CD151 affects β4 distribution and phosphorylation. A, Mouse tumor-derived cell lines were permeabilized and stained for integrin β4. B, Keratinocytes were isolated from wild type and null mice and then cultured for a few weeks before integrin β4 subunit staining. Bar = 5 µm. (A, B) Linear staining intensity, across the diameter of representative cells, was measured using the Image J program (from NIH). C, Human A431 cells, stably ablated for CD151, were treated with TPA (50ng/ml) or EGF (100ng/ml) for 5 min and 1 hr, and then blotted for the indicated proteins, using antibodies for β4-S1424, β4-S1356, and total β4.

Figure 8

CD151 affects cPKC localization and function. A, A431 cells were stimulated with TPA (50ng/ml) or EGF (5 min and 1 hr), and then lysed in 1% Brij 56 detergent. PKCα and integrin β4 were immunoprecipitated (IP), followed by immunoblotting (IB) with antibodies to β4 and PKCα as indicated. WCL = whole cell lysates. *Numbers below the right panel represent mean density values for PKCα (associated with β4) from three independent experiments, including the one shown in the top right panel. B, A431 cells were stimulated with cPKC inhibitor Go 6976 for 2 hr, and then cells were lysed and blotted for pSTAT3, total STAT3, total PKC and CD151.

Figure 9

Scheme for CD151 contributions to chemical carcinogenesis in skin. Stimulation of epidermoid cells by EGF and TPA, through EGFR and PKCα, are enhanced when CD151 is present.

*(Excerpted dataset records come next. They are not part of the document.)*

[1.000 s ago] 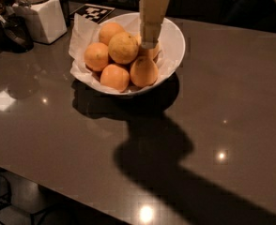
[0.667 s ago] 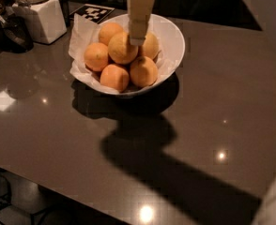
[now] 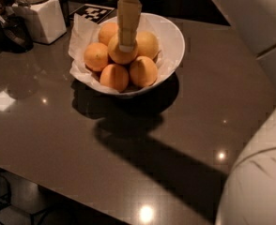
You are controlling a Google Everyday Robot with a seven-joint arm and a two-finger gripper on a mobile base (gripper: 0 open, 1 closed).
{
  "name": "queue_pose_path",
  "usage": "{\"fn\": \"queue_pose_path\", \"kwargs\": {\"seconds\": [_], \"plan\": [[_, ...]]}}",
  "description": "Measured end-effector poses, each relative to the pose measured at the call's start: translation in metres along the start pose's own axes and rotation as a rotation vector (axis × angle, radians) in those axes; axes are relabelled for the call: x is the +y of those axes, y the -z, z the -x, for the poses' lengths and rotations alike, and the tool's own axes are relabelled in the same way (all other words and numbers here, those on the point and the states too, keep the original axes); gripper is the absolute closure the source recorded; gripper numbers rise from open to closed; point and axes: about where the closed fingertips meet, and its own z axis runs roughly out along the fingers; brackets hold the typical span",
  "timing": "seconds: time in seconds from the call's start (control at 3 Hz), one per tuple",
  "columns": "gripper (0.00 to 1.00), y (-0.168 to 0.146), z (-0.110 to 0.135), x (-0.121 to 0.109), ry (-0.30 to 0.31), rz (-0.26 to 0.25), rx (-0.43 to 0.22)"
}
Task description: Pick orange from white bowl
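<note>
End effector [image 3: 127, 45] over white bowl [image 3: 173, 46] partly hides orange [image 3: 117, 54]

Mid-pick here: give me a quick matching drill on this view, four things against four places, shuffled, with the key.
1. gripper
2. bowl
3. canister
4. marker

A. far left of the table
B. lying flat behind the bowl
C. down at the top orange
D. middle back, lined with paper

Pairs: 1-C, 2-D, 3-A, 4-B
</note>
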Motion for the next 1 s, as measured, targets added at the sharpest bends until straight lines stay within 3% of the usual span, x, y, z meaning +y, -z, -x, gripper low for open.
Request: {"fn": "queue_pose_path", "kwargs": {"seconds": [0.33, 1.0], "plan": [[0.19, -0.014, 0.003, 0.003, -0.006, 0.035, -0.005], [0.22, -0.035, 0.009, -0.002, -0.007, 0.076, -0.006]]}}
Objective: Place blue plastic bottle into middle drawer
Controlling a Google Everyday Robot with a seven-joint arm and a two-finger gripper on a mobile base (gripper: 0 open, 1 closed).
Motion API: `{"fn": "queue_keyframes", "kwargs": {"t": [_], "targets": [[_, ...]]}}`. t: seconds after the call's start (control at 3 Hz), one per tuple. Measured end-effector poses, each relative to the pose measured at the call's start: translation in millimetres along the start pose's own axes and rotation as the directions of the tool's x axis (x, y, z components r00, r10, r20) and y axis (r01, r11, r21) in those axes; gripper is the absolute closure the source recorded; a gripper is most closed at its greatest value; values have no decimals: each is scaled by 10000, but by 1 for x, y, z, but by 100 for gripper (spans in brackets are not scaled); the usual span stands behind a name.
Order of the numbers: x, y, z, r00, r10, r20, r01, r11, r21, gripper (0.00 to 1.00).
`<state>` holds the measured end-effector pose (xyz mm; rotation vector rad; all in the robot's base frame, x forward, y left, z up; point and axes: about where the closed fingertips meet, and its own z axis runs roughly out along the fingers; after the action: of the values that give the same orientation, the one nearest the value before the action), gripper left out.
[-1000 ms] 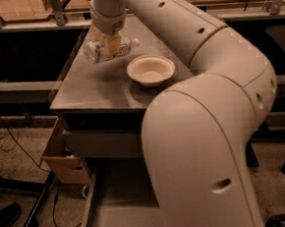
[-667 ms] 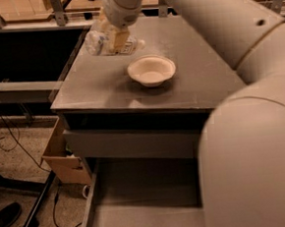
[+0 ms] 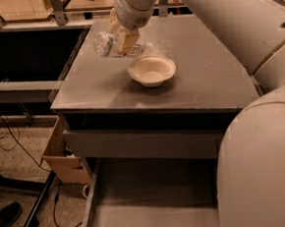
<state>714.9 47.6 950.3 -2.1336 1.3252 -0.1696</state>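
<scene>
Hand (image 3: 123, 40) grips the blue plastic bottle (image 3: 104, 42).
Bottle tilted above the surface (image 3: 204, 78), beside the bowl (image 3: 151, 70); middle drawer (image 3: 150, 206) open below.

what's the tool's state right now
tool: closed on the small clear plastic bottle with whitish label, over the grey cabinet top, beside the round cream bowl
</scene>
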Motion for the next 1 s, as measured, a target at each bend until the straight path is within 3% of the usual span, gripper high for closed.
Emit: {"fn": "queue_keyframes", "kwargs": {"t": [0.33, 0.67, 1.0], "targets": [[0, -5, 4, 9999, 46, 134, -46, 10000, 40, 100], [-19, -7, -13, 9932, -377, 1099, 292, 9965, 785, 100], [-57, 0, -58, 9677, -1217, 2209, 711, 9720, 2238, 100]]}}
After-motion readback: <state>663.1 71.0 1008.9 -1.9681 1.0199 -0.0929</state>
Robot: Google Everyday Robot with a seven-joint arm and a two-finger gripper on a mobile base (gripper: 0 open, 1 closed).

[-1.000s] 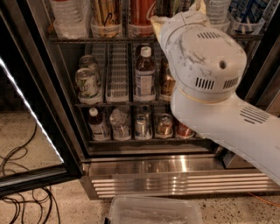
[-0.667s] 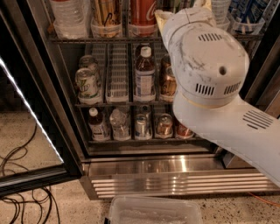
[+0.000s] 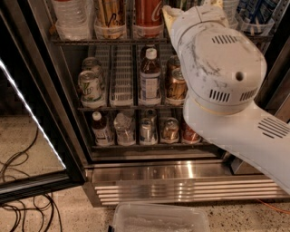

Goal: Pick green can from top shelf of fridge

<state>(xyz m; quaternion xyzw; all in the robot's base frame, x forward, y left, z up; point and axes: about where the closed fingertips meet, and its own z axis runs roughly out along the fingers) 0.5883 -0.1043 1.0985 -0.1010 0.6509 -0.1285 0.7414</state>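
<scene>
The fridge (image 3: pixel 181 174) stands open in front of me. Its top shelf (image 3: pixel 86 41) holds a clear bottle (image 3: pixel 72 18), a gold can (image 3: pixel 110 16) and a red can (image 3: pixel 147 16) in translucent cups. My white arm (image 3: pixel 222 68) covers the right part of that shelf. My gripper (image 3: pixel 179 11) reaches up to the shelf just right of the red can, mostly hidden behind the wrist housing. The green can is hidden behind the arm. Pale green-and-white cans (image 3: pixel 90 86) stand on the middle shelf.
The open glass door (image 3: pixel 31 113) with a lit edge stands at left. Black cables (image 3: pixel 22 199) lie on the floor. A clear plastic bin (image 3: pixel 158 219) sits below the fridge. A bottle (image 3: pixel 149 77) and several short cans fill the lower racks. Blue cans (image 3: pixel 253 13) stand at the top right.
The arm has shifted slightly right and the gripper end has risen a little toward the top shelf. The fridge contents have not moved.
</scene>
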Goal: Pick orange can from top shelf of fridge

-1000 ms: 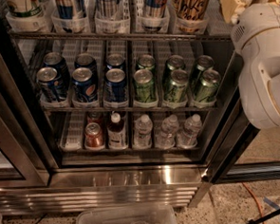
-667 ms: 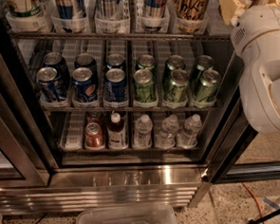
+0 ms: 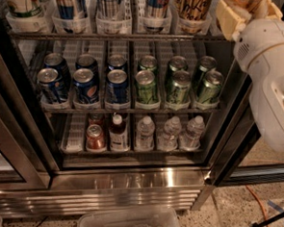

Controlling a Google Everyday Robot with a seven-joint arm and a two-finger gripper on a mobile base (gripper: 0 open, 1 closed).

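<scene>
The fridge (image 3: 128,187) stands open in front of me, with wire racks above its steel base. The top shelf (image 3: 117,37) runs across the upper edge of the view and holds tall cans in clear lane trays. The orange can (image 3: 193,7), gold with dark script, stands in the rightmost visible lane, its top cut off by the frame. My gripper (image 3: 237,13) is at the upper right, just right of the orange can at shelf height, with the white arm (image 3: 274,80) behind it. I cannot tell whether it touches the can.
Short blue cans (image 3: 86,85) and green cans (image 3: 177,86) fill the middle rack. Bottles (image 3: 169,134) and a red can (image 3: 95,137) sit on the lower rack. The dark door frame (image 3: 231,154) stands at right. A plastic bin (image 3: 130,223) and an orange cable (image 3: 259,209) lie on the floor.
The white arm body reaches slightly lower in view than before. The gripper stays beside the orange can, and the cans have not moved.
</scene>
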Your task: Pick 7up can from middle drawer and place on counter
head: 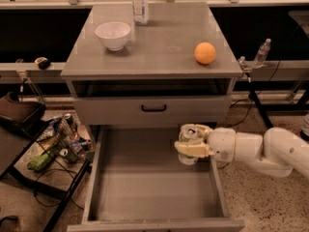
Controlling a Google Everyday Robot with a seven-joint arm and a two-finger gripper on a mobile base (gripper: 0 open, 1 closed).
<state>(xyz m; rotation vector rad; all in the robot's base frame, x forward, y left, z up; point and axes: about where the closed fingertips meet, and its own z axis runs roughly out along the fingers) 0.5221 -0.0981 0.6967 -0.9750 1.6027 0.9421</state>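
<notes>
The 7up can [187, 138] is a pale can with green marks and a shiny top. My gripper [193, 140] is shut on it and holds it upright above the right side of the open middle drawer [145, 187], just below the closed drawer front [153, 109]. My white arm [260, 151] reaches in from the right. The grey counter [159, 42] lies above and behind the can.
On the counter stand a white bowl [113, 35], a clear plastic bottle [140, 4] and an orange [205, 52]. Floor clutter with cans and a green item [58, 141] lies left of the drawer. A small bottle [262, 53] sits on a stand at right.
</notes>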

Signaling is weakened when CD151 is absent, as evidenced by increased potency of agents inhibiting EGFR, PKCα, JAK2/TYK2, and STAT3. CD151 recruits PKC into proximity with β4 integrin. The β4 cytoplasmic tail has previously been linked to JAK2-STAT3 activation (24). It remains to be determined the extent to which CD151- and PKCα-dependent β4 S1424 phosphorylation directly contributes to STAT3 activation and skin oncogenesis. Results obtained here support previously demonstrated links of STAT3 to skin tumor initiation, promotion, and progression (10; 11).